[SGVLUG] hp tech support! - take this!!!
John Jefferson Lowry IV
johnlowry at gmail.com
Thu Jul 12 11:45:10 PDT 2007
I have never bought the argument that it does more damage. The AR-15, the
civilian model of the M-16, is an amazingly accurate gun. Firearm novices
can hit stuff consistently at 300m in an afternoon of practice. I think that
more than anything else is why the military went with it.

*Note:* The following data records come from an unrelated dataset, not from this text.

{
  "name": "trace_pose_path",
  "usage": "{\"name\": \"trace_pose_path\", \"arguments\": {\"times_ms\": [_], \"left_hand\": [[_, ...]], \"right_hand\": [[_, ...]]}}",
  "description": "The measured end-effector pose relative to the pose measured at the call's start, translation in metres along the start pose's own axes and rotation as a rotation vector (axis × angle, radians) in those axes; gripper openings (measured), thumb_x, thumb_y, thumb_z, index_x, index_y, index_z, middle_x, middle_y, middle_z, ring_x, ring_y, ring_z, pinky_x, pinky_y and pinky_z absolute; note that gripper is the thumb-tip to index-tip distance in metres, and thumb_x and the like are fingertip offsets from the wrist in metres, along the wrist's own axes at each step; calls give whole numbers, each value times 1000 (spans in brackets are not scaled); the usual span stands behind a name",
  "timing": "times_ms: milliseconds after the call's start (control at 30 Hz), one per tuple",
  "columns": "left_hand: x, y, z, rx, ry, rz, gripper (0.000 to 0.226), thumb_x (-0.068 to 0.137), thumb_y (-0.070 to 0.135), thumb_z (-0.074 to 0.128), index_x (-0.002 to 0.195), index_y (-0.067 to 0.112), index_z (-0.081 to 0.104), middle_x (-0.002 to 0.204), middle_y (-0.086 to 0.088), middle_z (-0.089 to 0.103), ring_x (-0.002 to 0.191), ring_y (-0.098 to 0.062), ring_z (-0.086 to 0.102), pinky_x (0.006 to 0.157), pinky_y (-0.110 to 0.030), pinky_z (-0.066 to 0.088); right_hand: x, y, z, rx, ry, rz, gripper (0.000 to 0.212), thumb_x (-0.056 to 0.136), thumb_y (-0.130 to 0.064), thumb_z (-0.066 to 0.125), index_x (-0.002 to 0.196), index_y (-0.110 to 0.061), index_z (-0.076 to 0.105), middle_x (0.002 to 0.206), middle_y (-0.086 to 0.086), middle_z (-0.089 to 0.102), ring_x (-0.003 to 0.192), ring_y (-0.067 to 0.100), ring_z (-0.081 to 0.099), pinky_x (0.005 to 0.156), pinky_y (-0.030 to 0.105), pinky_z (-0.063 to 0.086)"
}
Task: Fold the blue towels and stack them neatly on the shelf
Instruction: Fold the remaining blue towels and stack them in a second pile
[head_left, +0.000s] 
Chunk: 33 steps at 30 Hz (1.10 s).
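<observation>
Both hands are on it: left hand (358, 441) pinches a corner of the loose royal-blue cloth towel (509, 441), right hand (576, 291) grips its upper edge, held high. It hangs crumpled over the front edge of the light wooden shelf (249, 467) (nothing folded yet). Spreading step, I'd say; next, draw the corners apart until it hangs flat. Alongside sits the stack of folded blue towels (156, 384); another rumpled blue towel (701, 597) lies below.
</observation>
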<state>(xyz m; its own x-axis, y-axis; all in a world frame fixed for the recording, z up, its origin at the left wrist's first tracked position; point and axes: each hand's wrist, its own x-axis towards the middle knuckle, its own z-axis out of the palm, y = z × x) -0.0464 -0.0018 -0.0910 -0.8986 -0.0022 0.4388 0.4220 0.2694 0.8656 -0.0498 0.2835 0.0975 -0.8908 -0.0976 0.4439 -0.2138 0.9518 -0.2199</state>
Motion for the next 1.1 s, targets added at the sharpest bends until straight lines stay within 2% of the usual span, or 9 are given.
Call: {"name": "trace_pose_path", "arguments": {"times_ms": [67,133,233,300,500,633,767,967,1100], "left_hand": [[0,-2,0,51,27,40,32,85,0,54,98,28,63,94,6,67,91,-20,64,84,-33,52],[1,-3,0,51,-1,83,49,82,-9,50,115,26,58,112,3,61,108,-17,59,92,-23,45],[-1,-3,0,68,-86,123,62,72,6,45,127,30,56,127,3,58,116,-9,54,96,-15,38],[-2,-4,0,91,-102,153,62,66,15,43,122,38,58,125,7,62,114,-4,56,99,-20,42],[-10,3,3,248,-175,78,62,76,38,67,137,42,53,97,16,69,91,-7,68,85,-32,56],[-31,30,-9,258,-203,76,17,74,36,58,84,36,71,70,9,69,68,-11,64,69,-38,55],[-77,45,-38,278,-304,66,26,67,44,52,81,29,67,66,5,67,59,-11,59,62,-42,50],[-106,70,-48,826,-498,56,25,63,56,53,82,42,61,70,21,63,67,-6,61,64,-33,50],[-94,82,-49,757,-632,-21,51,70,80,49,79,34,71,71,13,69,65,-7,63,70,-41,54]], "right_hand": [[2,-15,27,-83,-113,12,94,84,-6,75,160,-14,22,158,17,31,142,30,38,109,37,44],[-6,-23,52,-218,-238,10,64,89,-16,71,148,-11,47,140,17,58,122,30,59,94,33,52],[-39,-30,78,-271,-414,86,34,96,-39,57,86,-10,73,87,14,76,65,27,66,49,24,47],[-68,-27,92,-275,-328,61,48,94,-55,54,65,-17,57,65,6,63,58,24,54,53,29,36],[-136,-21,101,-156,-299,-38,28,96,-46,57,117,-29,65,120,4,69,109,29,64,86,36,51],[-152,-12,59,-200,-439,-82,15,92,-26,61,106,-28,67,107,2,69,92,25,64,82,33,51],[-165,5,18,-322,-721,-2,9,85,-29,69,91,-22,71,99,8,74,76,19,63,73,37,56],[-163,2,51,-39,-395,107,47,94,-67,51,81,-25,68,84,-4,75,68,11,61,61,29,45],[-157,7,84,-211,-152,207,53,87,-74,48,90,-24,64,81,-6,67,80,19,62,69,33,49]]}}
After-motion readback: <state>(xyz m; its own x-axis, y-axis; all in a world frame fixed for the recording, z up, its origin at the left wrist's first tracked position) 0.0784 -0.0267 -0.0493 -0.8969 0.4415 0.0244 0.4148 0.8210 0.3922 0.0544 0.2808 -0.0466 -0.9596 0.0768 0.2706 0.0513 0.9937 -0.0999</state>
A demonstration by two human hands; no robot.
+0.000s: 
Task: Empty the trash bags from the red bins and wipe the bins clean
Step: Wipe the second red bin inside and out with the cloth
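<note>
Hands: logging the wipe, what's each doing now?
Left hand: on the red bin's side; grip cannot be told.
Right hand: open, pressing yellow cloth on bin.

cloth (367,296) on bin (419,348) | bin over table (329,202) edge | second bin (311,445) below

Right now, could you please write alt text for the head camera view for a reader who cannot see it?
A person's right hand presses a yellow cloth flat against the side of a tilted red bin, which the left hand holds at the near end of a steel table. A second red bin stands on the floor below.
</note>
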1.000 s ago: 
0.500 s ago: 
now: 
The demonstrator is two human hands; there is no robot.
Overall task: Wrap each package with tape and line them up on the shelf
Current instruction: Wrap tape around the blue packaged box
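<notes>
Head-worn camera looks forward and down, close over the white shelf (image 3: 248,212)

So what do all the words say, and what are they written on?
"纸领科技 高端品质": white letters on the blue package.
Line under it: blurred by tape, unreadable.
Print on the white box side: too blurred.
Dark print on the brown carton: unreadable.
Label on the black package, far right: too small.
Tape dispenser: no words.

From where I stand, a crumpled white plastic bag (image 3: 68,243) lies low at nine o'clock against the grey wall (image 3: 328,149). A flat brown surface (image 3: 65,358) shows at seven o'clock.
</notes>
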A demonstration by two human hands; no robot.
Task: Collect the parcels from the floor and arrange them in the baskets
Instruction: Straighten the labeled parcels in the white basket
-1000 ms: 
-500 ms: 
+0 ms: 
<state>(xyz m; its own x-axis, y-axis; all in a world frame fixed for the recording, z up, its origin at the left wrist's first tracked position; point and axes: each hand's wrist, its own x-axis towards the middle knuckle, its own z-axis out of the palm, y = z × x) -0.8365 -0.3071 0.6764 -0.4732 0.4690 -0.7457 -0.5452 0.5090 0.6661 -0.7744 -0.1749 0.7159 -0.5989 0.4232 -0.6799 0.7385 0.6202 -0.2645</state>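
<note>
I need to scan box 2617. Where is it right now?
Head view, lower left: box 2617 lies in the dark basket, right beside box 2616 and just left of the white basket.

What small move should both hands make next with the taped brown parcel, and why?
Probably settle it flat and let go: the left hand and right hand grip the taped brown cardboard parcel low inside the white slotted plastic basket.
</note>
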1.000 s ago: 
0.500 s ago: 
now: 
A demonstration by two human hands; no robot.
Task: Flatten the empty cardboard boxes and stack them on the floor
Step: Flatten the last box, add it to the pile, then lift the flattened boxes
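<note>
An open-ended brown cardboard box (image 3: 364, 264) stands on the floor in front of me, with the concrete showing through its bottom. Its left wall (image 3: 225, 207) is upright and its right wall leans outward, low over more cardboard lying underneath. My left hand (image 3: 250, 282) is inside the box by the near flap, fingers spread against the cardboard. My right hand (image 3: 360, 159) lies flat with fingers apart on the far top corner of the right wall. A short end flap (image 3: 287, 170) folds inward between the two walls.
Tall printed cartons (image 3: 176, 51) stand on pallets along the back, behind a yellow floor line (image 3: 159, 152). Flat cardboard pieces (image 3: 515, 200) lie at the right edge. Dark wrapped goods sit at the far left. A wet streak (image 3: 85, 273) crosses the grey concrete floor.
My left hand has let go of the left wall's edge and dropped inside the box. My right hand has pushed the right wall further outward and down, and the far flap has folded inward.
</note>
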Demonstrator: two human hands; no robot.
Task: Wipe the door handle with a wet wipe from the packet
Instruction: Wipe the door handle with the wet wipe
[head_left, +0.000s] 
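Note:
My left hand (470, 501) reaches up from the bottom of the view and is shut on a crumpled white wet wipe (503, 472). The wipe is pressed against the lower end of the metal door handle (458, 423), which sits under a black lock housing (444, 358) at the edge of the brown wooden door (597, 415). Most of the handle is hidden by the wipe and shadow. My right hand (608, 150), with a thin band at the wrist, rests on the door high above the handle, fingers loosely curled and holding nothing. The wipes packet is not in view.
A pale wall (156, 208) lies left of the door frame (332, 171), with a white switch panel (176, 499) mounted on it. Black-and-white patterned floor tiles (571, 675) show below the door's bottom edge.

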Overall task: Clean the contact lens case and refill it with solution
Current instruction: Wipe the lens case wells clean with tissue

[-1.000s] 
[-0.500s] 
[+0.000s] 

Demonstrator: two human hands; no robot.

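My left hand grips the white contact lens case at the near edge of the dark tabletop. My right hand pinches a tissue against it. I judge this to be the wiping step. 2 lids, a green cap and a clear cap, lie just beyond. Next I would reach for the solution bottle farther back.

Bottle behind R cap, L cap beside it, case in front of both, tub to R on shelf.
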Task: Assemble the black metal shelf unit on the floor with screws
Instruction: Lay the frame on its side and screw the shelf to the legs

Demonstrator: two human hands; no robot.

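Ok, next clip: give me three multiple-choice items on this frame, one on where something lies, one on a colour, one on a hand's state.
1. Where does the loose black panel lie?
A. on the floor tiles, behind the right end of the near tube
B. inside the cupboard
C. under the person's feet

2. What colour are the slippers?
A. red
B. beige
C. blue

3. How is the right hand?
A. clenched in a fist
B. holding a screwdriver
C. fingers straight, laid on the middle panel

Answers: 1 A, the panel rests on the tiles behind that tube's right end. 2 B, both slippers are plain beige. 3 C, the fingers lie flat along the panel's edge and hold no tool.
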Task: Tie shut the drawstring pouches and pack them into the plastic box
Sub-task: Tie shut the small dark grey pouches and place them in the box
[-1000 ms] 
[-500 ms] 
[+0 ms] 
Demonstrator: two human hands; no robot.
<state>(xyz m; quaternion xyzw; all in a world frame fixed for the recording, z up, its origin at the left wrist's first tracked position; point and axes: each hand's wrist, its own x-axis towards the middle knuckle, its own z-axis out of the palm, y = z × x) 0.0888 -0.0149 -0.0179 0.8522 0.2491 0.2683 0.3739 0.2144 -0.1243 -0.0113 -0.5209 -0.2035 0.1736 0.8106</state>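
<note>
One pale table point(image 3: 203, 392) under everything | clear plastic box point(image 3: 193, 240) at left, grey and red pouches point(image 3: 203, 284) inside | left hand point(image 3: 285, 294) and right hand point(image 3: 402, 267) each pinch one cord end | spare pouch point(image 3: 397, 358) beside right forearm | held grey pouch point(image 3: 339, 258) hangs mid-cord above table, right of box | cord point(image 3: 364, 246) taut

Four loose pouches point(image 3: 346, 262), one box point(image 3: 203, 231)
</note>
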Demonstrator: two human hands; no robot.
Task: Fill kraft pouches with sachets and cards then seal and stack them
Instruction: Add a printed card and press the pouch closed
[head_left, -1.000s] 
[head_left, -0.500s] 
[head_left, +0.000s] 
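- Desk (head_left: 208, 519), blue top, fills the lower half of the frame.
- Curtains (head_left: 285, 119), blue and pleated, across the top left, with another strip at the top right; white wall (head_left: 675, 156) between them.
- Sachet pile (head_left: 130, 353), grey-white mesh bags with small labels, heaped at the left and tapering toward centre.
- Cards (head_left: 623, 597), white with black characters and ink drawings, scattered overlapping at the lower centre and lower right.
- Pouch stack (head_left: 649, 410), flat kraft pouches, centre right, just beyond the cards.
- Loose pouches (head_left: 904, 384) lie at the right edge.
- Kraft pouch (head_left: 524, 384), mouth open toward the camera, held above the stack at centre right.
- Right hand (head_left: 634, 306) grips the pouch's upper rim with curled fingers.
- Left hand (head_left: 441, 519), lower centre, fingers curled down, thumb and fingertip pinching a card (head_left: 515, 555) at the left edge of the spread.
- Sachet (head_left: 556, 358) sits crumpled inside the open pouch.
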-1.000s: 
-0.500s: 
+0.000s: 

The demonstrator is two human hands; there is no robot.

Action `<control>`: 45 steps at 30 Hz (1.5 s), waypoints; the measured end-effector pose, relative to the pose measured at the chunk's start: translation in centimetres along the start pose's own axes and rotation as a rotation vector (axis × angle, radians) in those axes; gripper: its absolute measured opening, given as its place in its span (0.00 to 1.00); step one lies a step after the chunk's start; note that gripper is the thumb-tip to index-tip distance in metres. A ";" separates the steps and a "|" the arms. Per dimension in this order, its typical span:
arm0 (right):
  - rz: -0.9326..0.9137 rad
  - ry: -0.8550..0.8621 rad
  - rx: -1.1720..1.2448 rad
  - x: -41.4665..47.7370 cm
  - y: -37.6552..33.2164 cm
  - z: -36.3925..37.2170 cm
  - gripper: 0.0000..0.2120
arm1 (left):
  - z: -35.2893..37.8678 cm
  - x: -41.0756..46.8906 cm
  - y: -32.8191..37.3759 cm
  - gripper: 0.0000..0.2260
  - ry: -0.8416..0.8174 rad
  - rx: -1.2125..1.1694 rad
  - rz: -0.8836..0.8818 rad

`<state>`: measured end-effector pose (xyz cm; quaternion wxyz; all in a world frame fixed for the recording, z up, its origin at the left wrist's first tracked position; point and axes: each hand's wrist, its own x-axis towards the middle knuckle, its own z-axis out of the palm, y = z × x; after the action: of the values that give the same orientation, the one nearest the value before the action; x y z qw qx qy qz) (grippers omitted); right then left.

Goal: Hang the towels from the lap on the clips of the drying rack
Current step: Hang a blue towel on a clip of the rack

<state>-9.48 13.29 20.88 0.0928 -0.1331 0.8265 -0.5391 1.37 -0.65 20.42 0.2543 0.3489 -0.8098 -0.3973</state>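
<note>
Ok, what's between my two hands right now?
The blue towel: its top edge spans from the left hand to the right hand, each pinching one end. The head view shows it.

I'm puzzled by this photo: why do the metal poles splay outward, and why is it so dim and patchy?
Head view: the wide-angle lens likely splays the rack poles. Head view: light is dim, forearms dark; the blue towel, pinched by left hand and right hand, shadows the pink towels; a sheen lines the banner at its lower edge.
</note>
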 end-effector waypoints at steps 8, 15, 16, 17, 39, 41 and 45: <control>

On 7/12/07, Michael Proctor-Smith <mproctor13 at gmail.com> wrote:
>
> On 7/12/07, Dustin Laurence <dustin at laurences.net> wrote:
> > On Wed, Jul 11, 2007 at 05:04:18PM -0700, Michael Proctor-Smith wrote:
> > >
> > > Risking the the reeducation squad and the epa I have to say from
> > > personal experiance that for "spectacular display of dismantlement",
> > > throwing a printer off a multi-story building on to pavement is a way
> > > better show then shooting one.
> >
> > There's still nothing better than a nice blackpowder charge though.
> >
> > > ...Plus I don't have much experiance with
> > > soft targets, but I have used millary hollow-points (wierd in that
> > > they where hollow point riffle ammo with a steel cores, but again they
> > > were of soviet design). They did make bigger holes but still just
> > > holes in the metal and wood object that we were shooting at.
> >
> > That's all bullets are supposed to do--make holes in things that need
> > to have holes put in them. :-)
> >
> > That said, if said object in need of holes is a soft target the exit
> > wound can be quite large. That's why nobody uses military rounds for
> > hunting; they're far too likely to wound an animal and let it run off
> > bleeding from a puncture wound, because the puncture is small.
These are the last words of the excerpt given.